Fundamentally, we can get a great estimate by simply starting each training cycle with a volume we pretty much know for sure isn’t pushing our limits, though is challenging enough to give us some gains. As the cycle progresses, we slowly increase volume until we’re unable to recover, then deload, and then rinse, repeat. Two pieces of great news for this method: first, you find your MRV this way, and second, that’s how you’re supposed to be training for hypertrophy anyway!
Once you do find your actual MRV and know it reliably, you can plan most of your mesocycles to end right at or just over that number for Functional Overreaching benefits, and that’s that! As your MRV changes over time, say by going up slowly, you’ll notice that you’re not nearly as fatigued in that last week as you’re used to being, so you might go an extra week here and there, or start the next meso with slightly higher volume, and see how things go.
By doing that when you’re not feeling maximally challenged in your last week, you’re making sure to keep your training in step with your evolving MRV.
For hypertrophy, fitness sport, and endurance, this method works very well, because volume jumps are part of the training for these sports/characteristics. But what about the training for characteristics like speed, power, and strength, for which volume doesn’t typically increase during the mesocycle, and might even slightly decrease to accommodate bigger jumps in intensity? It’s much the same process, but adapted to tracking intensity instead of set numbers. For example, if you’re doing sets of 3-5 reps every week for strength, you can start with 300lbs on the squat for 4 sets, and go up by 10lbs each week without adding sets. You’ll eventually get to a microcycle that might have you drop from something like 330 for 4 sets of 4 with one rep left in the tank to 340 for sets of 3,2,1,1, with all of those being “no way I could do more” grinder reps. In this case, your MRV for around 330lbs is likely around 4 sets, and multiple reapproaches to that weight/rep neighborhood over the next several mesos will confirm this.

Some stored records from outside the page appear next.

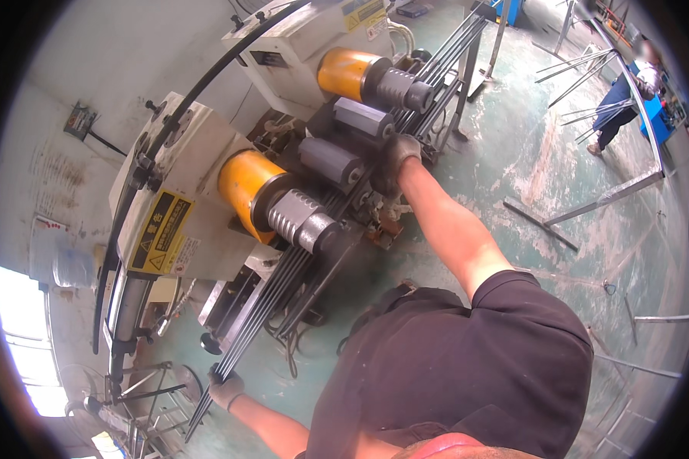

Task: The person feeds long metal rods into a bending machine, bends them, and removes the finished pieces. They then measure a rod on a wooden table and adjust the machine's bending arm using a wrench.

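Several long, thin metal rods [264,294] lie side by side through a roller machine, running from lower left to upper right. At their lower left end my left hand [226,389], in a light work glove, is closed around the bundle. My right hand [398,157], gloved and with a dark palm side, reaches in over the rods at the middle of the machine, beside two grey rollers [331,161]. Its fingers are dark and mostly hidden, so their grip cannot be made out. Grooved steel rollers [306,220] with orange housings [254,187] stand above the rods on both sides of it.
Off-white machine heads [184,168] carry warning labels. A black hose [195,88] arches over them. Metal frames and loose bars [540,224] lie on the worn green floor at the right. Another person [624,99] stands at the far right. A metal rack [157,402] is at lower left.
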`<control>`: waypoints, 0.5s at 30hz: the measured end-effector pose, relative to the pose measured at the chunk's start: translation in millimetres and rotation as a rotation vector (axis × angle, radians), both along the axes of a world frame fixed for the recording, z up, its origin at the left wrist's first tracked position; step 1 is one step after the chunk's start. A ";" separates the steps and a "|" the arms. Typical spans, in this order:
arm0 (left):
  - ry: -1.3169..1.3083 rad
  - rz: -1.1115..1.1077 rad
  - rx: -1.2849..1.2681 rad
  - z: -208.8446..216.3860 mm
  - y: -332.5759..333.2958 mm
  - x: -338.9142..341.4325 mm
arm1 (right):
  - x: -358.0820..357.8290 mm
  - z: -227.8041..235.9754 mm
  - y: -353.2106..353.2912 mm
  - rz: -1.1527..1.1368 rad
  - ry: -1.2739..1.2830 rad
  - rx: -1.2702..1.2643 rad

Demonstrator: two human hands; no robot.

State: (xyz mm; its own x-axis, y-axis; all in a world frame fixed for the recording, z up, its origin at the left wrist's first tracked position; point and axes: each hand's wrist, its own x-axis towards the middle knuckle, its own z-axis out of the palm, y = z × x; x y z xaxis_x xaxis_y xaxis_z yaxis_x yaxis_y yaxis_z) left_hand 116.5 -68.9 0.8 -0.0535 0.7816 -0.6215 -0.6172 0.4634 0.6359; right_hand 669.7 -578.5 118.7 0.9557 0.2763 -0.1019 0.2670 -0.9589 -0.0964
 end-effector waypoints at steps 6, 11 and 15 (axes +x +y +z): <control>0.576 -0.272 0.381 3.3 10.6 -24.8 | 38.2 -67.1 -0.1 -0.325 0.221 0.715; 0.988 -0.409 0.819 -24.4 4.6 -35.1 | 49.2 -73.2 10.2 -0.861 0.378 1.774; 0.220 -0.018 0.239 -37.3 34.0 -36.5 | 47.9 -74.5 14.4 -0.745 0.427 1.749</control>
State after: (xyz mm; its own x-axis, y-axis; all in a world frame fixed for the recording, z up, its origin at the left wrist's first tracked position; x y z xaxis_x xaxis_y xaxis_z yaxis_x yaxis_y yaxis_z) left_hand 79.9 -34.8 -36.5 -0.1512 0.9060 -0.3954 -0.4456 0.2946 0.8454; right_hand 717.6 -564.1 44.1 0.9014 -0.0689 -0.4275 -0.3774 0.3589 -0.8537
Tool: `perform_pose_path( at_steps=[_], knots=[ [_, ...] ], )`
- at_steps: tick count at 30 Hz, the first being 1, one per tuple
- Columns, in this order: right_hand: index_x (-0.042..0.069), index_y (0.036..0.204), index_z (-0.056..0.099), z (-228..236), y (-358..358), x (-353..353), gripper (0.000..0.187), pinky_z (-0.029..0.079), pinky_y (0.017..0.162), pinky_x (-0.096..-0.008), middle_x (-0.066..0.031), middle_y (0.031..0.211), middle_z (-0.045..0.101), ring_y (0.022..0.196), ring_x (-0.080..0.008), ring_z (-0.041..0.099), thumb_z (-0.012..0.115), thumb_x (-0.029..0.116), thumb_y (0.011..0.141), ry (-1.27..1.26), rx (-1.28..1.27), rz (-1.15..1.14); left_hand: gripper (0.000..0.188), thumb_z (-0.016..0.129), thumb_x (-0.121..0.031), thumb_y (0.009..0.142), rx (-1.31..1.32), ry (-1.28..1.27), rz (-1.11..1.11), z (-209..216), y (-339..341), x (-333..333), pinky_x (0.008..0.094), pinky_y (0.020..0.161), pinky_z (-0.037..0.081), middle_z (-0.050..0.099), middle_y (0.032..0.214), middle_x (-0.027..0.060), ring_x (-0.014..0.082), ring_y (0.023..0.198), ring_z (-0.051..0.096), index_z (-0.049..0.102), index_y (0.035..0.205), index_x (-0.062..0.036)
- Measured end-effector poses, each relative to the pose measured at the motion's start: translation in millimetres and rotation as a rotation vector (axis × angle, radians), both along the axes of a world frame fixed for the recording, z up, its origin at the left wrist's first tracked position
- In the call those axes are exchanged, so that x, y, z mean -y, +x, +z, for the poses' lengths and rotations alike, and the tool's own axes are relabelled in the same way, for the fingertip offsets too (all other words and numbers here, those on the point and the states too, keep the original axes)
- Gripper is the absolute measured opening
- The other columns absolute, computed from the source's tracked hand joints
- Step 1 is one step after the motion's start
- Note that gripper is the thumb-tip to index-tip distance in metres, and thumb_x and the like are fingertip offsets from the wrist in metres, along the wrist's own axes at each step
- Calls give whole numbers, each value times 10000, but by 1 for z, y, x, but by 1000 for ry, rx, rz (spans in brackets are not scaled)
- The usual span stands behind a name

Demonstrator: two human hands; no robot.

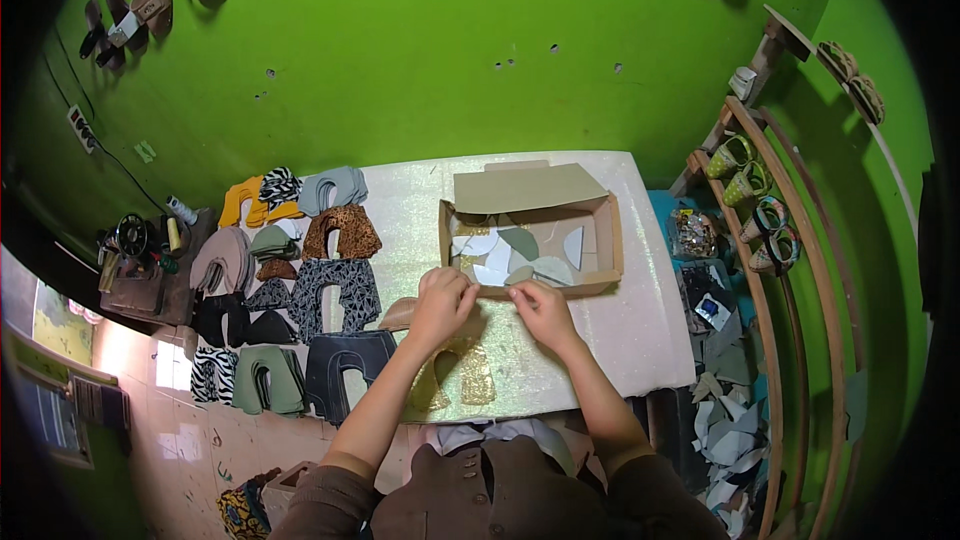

Similarly with power, if you start reliably missing cleans and snatches at some volume/intensity intersection, then that’s likely close to your MRV for that intensity. If your speed on the track starts to decline after a certain number of sprints per week, or a certain number of max-effort sprints, you know that you’re getting a feel for your MRV!
To boil the search for your MRV down to the simplest principles possible: make sure to regularly challenge yourself in your training, and note when performance drops off.
Always deload right after it does, as training above your MRV is a very bad idea for prolonged periods, and re-cycle back from lower volumes or intensities in the more explosive characteristics like power or strength, to resume working towards your limits. If you collect good data and keep good track of your training, you’ll have a good approximation of your MRV.
Is it going to be an exact approximation?
But who needs one of those?
MRVs will change little by little on a regular basis anyhow, based on multiple influences.
Hence, just getting a general understanding – like whether your MRV is at 10 sets per week of back work, or more like 15 per week – is going to inform intelligent training design.
Finding your MRV:
1. Start your mesocycle with low set numbers.
2. Add 1-2 sets per body part per week.
3. Note when rep strength drops below baseline levels. Deload.
4. Raise your starting volume by 1-2 sets per body part on your new mesocycle, repeat steps 1-3.
5. Repeat steps 1-4 two to four times, take the average sets per week at which step 3 occurs. This is your current MRV estimate.